Are Pastry Flour And Cake Flour Interchangeable?
To the uninitiated, flour is flour and that's that. But to the many pastry chefs and bakers of the world, very specific flours are optimized for very particular uses. Baking requires both culinary sense and scientific precision, so you should know when to use pastry flour and when to use cake flour.
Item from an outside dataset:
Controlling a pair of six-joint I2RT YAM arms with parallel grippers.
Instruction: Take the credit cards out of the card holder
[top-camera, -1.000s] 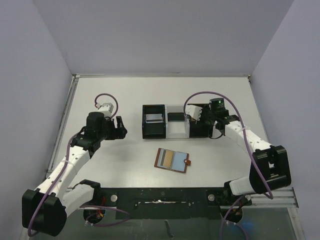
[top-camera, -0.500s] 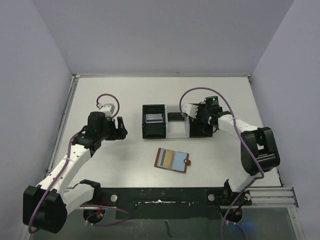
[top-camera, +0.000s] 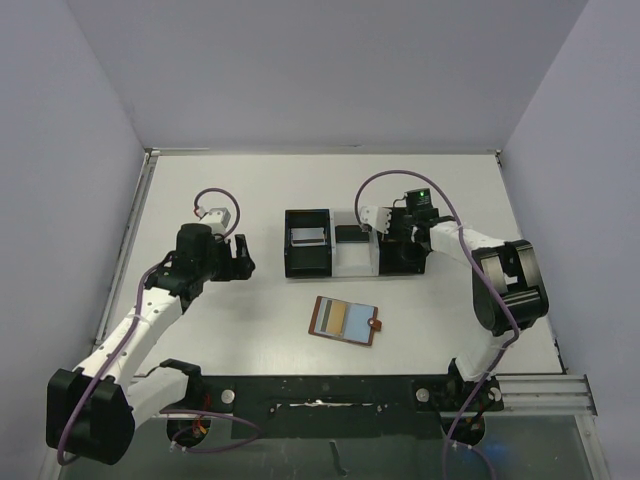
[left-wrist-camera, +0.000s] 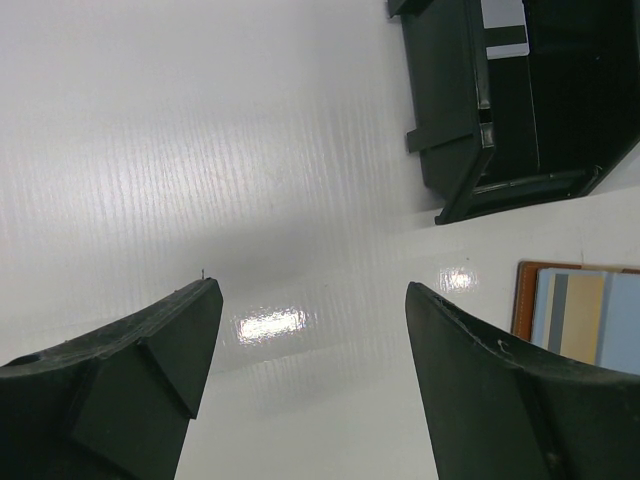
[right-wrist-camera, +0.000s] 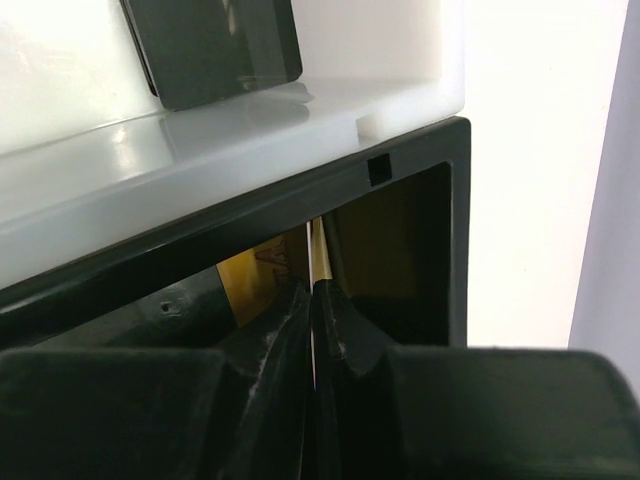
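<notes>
Black plastic around the right gripper (right-wrist-camera: 315, 300) — jaws pressed together on a thin credit card (right-wrist-camera: 316, 245), edge-on, inside the right compartment of the tray (top-camera: 305, 268). Could snag on the wall or stay propped upright if released tilted. Holds a striped grey card (top-camera: 307, 236) at left, a dark card (top-camera: 350, 234) in the white middle. Over the tabletop (top-camera: 430, 320), left of the tray: left gripper (left-wrist-camera: 310, 300), jaws wide apart, empty. Just in front of the tray, flat and open: card holder (top-camera: 345, 321) — contents unclear.

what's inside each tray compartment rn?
In the tray, left: a grey card. Middle: a black card. Right: the right gripper, shut on a thin card seen edge-on. The floor under it is hidden by the fingers.
</notes>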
According to Baking Kneads, pastry flour is a finely ground flour that has around a 9% protein content and is used to produce pastries like pie crusts, croissants, or tarts. The higher gluten content that comes from the protein of pastry flour makes for very light, flaky, and chewier breads.
Cake flour comes in a variety of forms and has a lower protein content than pastry flour. Cake flour is ground extra fine, which gives it the signature crumbly or fluffy texture that cake gets to become. Obviously cake flour is suited to making all kinds of cakes whether they be sponges, cupcakes, or pound cakes, per MasterClass.
Substitutions and alternative flours
Generally, because the kind of flour you use is so important to the final product of your baked goods and because both kinds of flour are so very different, substituting pastry flour for cake flour or the other way around is not going to result in your desired texture. The protein contents (and therefore gluten levels) and how fine the flour will determine the texture of your breads and the variety makes them difficult to manage.
If you must substitute flours, MasterClass recommends mixing ½ cup of all-purpose flour with ½ cup of cake flour to use in place of a cup of pastry flour. Baking Kneads recommends mixing 14 tablespoons of all-purpose flour with 2 tablespoons of cornstarch to get something similar to cake flour. Of course, you'd like to always have both flours on hand if you're baking, but these substitutes will work nearly as well as their original counterparts.